Sherlock was confined to solitary for a week where he was subject to the deterioration of his mind and soul-crushing boredom, even as he tried to stay within his mind palace as much as possible. He knew there was no way out of the deadly mission that he was given after the week was up, and had somehow obtained a large dosage of drugs which he took before going on the plane to his destination as he said good-bye to John.
Moriarty's sudden 'appearance' made Sherlock immediately go back into his mind palace and run a simulation as to how Moriarty could possibly be alive. However he ended up overdosing on the drugs he'd taken and it nearly killed him as he became trapped in the simulation in his Mind Palace.
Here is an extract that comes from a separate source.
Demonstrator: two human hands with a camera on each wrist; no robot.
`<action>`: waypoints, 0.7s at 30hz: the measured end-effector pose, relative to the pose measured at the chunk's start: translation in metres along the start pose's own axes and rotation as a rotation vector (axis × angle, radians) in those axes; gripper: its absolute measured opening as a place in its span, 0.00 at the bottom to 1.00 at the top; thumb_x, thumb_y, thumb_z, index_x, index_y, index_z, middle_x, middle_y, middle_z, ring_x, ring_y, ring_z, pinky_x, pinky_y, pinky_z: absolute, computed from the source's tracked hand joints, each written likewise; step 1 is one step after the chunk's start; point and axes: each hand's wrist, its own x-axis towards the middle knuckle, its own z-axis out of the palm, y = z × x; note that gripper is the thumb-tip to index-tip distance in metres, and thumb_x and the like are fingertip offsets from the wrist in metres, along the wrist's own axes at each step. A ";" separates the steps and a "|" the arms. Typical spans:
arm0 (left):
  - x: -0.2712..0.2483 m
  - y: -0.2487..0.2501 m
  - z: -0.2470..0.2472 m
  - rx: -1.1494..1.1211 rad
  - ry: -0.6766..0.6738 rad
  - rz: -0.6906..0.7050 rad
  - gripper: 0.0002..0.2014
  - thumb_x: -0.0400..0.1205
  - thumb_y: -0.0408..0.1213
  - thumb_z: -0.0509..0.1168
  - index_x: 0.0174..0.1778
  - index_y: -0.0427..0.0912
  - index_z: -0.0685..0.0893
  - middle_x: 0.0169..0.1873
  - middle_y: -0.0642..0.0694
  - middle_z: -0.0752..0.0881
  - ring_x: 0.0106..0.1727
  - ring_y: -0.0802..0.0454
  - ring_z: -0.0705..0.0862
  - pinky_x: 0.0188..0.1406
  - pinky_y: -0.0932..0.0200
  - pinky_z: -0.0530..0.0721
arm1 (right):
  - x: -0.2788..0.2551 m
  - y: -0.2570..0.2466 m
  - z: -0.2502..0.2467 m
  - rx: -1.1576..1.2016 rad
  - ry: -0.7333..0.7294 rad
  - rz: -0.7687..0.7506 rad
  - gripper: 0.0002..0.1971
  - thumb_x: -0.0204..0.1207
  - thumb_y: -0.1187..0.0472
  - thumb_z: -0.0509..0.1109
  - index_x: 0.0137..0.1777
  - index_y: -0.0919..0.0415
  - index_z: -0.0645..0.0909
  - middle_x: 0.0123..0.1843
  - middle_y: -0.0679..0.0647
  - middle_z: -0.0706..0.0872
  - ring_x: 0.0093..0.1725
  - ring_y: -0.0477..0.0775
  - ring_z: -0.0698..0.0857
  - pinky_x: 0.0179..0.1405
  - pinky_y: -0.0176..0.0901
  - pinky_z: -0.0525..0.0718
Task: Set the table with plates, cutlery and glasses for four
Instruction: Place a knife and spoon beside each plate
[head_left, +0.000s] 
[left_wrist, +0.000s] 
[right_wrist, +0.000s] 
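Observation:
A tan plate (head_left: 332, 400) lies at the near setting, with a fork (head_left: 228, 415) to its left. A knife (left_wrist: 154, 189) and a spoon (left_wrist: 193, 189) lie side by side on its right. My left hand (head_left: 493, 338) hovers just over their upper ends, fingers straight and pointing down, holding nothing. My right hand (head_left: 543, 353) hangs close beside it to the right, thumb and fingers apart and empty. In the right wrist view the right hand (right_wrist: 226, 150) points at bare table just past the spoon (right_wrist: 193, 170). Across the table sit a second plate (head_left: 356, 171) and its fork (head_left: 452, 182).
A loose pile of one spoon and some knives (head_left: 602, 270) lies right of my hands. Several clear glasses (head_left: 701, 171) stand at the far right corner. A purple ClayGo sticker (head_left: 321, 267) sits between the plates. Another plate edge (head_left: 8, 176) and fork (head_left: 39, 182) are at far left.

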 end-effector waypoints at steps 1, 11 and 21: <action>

Present day leads to Sherlock, contrite over what he'd just done but still ready to get to work, getting into the car with John and Mary to find out exactly what 'Moriarty' had in store...
PERSONALITY:
Sherlock, on the outside, is the most cold-hearted, horrible, arrogant, miserable misanthrope anyone's had the displeasure of meeting. He's awful and rude, not to mention brutally honest, but mostly because he simply wants people to hurry up and get on with things, as he's driven to boredom by people being too slow to talk to him.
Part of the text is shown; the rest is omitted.